O certo é que deixou
Angélica com os dois filhos no barracão, embarcou numa canoa e entrou no rio
Juruá, em busca de fazer explorações, mas por lá os índios deram sumiço nele.
Antes de viajar,
Sales já tinha sido avisado de que as explorações eram perigosas, mas ele era
ambicioso e teimoso. Foi sozinho, e sozinho ficou para sempre.
Angélica ainda ficou
seis meses no barracão esperando o Sales, mas o patrão, não querendo sustentar
Angélica e os seus dois filhos, armou uma cilada.
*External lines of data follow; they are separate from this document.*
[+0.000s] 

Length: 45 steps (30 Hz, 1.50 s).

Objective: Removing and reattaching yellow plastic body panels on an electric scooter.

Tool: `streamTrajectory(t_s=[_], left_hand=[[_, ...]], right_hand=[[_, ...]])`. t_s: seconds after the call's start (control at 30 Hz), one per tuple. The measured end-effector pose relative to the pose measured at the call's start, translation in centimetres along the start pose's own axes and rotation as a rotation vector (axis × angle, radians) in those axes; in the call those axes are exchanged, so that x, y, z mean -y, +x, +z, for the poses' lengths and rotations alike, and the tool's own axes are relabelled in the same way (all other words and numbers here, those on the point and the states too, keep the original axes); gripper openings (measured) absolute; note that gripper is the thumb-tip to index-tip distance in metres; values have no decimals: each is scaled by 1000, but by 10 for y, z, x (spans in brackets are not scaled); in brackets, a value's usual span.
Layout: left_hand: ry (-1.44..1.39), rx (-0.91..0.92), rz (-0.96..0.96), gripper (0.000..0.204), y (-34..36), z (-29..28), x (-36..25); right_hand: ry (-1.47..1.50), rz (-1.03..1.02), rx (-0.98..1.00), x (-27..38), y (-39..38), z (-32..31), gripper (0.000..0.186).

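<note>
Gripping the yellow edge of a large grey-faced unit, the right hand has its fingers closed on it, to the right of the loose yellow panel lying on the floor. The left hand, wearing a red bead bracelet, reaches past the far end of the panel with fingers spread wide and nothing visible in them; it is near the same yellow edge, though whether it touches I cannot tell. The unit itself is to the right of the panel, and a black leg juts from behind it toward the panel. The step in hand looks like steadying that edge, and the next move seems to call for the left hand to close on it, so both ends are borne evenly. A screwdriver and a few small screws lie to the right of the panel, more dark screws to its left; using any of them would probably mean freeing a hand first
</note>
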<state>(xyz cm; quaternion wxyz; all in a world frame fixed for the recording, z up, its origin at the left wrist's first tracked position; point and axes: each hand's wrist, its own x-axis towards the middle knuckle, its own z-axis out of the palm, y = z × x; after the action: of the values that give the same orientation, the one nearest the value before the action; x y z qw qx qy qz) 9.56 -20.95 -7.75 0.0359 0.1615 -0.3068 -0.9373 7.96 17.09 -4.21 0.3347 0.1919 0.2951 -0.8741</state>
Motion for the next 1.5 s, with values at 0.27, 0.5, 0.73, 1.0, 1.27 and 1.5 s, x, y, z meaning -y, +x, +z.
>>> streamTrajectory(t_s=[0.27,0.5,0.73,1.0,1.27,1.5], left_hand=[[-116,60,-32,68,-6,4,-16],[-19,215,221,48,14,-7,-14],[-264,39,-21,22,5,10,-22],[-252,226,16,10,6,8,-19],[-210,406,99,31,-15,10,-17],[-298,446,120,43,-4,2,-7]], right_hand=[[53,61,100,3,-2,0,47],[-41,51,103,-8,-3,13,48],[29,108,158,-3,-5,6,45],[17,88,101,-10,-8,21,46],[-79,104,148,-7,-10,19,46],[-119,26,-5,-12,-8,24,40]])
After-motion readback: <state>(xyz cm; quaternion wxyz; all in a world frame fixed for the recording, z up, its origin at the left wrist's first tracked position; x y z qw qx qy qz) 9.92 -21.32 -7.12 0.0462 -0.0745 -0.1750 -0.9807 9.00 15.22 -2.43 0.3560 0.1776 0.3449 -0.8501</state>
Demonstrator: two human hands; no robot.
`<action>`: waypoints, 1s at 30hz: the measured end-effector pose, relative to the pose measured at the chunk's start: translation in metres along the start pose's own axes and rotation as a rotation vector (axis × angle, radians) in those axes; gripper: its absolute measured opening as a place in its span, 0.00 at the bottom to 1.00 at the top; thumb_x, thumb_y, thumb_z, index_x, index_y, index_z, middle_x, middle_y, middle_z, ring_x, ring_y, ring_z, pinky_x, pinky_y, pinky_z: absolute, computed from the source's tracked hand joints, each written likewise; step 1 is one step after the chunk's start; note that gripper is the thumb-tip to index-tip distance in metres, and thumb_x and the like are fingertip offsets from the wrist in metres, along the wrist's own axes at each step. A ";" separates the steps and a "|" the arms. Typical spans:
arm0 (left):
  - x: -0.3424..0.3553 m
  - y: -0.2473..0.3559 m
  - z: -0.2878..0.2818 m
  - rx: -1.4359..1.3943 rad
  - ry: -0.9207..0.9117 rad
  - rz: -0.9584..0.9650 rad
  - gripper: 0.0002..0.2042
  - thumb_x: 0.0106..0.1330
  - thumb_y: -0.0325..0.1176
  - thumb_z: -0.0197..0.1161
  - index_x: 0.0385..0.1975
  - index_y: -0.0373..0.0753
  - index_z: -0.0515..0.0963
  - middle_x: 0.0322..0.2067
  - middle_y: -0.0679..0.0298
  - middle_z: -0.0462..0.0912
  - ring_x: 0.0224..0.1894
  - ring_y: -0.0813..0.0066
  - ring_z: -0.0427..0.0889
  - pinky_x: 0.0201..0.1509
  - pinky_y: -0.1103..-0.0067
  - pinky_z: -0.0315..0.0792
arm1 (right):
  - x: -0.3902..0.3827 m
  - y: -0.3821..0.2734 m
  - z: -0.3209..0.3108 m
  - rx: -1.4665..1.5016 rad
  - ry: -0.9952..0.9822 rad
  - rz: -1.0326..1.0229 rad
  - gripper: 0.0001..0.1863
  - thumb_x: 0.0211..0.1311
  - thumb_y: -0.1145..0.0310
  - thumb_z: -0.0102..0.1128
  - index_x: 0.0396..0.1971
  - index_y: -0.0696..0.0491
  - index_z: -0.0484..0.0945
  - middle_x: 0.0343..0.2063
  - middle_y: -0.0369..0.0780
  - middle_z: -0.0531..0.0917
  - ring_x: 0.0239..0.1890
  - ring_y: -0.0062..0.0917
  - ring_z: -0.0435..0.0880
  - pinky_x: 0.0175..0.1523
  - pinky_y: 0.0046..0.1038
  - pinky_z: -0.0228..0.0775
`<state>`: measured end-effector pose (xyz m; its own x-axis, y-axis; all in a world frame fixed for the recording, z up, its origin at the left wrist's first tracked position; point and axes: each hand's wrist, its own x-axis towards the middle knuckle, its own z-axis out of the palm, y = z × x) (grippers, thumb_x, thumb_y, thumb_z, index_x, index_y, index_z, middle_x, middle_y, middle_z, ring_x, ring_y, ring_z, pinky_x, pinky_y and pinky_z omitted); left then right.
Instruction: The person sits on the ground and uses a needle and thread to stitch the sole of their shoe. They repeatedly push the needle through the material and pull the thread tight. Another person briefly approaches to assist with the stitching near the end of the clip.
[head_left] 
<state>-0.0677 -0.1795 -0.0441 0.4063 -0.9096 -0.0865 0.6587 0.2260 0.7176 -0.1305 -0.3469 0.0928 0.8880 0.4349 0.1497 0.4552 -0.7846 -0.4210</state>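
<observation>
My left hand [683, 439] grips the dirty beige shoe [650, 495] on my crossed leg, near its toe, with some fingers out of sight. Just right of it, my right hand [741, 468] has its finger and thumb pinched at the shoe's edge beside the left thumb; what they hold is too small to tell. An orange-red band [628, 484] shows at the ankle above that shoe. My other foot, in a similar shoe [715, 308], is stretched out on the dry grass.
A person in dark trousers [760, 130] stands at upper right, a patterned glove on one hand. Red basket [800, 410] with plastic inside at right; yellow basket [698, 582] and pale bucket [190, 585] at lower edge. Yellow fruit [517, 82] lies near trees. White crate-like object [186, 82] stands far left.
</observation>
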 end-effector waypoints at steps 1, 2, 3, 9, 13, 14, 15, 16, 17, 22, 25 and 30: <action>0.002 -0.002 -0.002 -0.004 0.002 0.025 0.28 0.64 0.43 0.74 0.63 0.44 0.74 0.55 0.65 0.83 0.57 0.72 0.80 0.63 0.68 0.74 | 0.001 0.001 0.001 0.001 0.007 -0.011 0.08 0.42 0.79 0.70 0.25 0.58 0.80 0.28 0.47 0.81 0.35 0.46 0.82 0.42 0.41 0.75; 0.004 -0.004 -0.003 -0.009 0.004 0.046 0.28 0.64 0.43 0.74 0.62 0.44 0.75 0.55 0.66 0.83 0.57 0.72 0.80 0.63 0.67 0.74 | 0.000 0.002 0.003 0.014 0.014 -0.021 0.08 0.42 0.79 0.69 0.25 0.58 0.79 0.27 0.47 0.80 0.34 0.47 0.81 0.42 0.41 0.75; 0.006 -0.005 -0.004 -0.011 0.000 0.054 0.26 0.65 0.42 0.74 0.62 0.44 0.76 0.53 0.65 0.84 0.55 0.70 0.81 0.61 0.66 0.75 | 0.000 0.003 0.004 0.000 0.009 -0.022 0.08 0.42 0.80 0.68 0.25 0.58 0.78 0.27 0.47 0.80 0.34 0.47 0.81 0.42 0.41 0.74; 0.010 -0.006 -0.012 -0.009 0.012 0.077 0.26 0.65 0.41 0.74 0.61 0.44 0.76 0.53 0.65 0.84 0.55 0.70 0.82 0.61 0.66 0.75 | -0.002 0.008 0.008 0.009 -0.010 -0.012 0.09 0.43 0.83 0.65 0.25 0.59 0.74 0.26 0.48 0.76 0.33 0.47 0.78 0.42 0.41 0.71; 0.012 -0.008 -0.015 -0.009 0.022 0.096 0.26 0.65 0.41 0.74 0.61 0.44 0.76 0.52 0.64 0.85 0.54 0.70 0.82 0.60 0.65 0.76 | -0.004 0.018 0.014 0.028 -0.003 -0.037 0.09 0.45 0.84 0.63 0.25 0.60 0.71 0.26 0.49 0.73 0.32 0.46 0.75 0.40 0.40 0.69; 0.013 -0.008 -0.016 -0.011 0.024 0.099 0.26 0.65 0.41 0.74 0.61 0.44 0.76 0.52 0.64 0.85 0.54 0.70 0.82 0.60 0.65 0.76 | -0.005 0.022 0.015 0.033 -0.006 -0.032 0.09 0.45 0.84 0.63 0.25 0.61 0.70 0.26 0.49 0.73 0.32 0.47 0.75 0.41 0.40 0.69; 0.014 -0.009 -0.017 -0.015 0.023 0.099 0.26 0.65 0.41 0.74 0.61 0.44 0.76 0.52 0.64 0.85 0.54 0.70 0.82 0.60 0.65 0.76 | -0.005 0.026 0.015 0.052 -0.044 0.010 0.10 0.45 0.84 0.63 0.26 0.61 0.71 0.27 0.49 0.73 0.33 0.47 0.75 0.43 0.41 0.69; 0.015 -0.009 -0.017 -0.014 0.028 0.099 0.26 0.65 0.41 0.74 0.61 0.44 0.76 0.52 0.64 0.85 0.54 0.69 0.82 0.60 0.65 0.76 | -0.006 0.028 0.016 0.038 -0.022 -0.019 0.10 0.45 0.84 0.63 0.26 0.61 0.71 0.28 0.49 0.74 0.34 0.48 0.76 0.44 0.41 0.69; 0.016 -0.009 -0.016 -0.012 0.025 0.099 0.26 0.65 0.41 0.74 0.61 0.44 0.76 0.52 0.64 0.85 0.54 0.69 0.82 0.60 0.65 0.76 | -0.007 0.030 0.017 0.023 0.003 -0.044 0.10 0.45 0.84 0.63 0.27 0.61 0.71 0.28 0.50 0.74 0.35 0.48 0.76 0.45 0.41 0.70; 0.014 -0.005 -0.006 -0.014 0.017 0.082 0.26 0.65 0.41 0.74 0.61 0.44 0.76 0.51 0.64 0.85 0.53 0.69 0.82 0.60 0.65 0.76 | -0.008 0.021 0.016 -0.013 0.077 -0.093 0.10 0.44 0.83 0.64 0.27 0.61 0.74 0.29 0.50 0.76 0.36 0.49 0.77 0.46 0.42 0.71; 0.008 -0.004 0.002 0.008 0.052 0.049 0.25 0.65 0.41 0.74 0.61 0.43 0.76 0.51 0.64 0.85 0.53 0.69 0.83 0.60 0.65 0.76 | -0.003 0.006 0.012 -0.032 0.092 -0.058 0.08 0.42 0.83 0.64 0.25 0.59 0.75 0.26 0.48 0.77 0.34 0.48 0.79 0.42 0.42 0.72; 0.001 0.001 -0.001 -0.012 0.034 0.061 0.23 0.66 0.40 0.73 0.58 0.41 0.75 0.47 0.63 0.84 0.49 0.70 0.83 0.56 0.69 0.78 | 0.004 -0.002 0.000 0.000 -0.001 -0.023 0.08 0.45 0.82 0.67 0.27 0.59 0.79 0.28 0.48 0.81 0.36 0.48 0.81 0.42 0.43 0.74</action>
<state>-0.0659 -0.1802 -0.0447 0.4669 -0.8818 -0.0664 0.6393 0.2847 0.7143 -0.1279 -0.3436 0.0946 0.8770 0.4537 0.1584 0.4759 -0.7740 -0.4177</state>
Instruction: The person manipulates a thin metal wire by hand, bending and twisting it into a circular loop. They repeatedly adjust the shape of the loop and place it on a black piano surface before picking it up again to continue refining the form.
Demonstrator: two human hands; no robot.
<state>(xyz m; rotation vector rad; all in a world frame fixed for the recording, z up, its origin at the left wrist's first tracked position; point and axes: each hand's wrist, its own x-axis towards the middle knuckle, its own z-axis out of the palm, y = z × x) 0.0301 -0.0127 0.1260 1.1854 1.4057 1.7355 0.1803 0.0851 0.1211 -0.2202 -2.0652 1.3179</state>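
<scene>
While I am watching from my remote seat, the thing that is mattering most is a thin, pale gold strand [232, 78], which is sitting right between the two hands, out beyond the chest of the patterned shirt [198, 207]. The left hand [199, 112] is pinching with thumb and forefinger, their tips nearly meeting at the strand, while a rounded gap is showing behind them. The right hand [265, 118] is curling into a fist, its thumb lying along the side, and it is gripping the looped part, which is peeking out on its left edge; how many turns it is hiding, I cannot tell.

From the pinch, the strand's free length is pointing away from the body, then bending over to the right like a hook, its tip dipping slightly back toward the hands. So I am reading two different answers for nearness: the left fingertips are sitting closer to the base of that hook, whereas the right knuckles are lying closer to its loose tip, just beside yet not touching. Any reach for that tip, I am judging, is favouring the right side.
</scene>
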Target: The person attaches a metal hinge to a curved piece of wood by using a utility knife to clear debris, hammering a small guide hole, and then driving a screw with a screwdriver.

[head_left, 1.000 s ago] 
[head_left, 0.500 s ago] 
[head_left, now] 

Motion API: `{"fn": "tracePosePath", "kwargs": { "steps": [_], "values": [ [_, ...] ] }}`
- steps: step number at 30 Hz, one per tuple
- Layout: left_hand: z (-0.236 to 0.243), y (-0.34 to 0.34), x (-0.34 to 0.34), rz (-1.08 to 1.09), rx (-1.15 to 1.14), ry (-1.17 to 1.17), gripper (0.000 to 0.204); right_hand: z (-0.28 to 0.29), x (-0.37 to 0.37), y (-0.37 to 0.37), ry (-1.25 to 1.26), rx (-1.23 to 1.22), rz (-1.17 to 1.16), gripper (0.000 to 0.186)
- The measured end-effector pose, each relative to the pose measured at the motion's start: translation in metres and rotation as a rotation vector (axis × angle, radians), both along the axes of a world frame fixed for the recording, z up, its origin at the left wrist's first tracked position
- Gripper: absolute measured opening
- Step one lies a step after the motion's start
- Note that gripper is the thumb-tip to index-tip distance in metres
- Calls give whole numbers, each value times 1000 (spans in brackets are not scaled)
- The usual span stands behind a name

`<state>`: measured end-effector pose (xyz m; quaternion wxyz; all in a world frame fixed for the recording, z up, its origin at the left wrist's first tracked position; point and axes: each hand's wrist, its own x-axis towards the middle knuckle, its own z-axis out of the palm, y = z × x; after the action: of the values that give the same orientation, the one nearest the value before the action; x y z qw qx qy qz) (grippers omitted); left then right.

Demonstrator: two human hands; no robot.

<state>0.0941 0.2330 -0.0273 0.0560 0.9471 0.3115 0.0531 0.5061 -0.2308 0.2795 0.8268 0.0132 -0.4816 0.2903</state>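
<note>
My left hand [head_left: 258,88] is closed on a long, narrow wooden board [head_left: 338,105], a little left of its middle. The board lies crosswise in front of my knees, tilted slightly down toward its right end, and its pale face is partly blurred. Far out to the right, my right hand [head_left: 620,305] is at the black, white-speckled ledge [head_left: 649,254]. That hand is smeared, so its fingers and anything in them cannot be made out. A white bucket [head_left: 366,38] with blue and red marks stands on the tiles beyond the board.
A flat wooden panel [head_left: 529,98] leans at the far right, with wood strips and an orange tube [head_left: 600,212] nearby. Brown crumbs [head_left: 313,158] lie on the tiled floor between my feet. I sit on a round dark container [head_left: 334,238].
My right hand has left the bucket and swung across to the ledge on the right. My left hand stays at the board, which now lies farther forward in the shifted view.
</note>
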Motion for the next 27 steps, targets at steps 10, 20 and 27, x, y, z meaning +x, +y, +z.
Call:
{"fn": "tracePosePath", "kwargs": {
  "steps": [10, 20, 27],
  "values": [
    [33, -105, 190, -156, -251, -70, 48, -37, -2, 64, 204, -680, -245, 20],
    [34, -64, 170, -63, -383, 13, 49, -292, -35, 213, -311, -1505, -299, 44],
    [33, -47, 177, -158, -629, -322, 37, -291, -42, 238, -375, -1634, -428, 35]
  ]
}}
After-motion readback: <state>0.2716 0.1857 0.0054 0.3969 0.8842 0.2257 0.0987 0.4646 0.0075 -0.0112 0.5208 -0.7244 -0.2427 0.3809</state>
Fez uma carta falsa em nome
de Sales, dizendo que ele não tinha feito nada na exploração de seringa, mas
que, em compensação, tinha arranjado um bom emprego em Manaus, e que ela fosse
para onde ele estava.
Angélica, ao receber
a carta, deu saltos de alegria, abraçada a seus filhos; o patrão se encarregou
de conseguir passagens, e eles viajaram. Chegando em Manaus, ficou um dia e uma
noite a bordo do navio, e Sales nunca apareceu. A verdade é que ela chegou a
dormir três noite pelas ruas da cidade, passando fome com os filhos pequenos,
até que resolveu viver de lavagem de roupas. E assim foram mais de dois anos de
sofrimento.
Angélica era muito
devota e sempre pedia a Deus um meio de melhorar de vida. Sendo assim,
aconteceu. Ocorreu que passou um parente seu por Manaus e a trouxe para a
colocação São Pedro, no rio Acre.
Depois de três meses,
ela casou com o seringalista de nome João Pedro da Silva, dono do seringal
Triunfo, e, daí em diante, não passou mais necessidade. João Pedro da Silva,
por sinal, também foi vítima da seca de 77, quando contava com a idade de sete
anos e morava no bairro União, no Ceará.
Ambos, Angélica e
Pedro, faleceram. Angélica, em 1946, e João Pedro, em 1956. Ela com 83 anos e
ele com 86.
MELO, Hélio. História
da Amazônia: “Do seringueiro para o Seringueiro”. Brasília: Senado Federal,
Centro Gráfico, 1986. p. 35-44
* As ilustrações também são de Hélio Melo.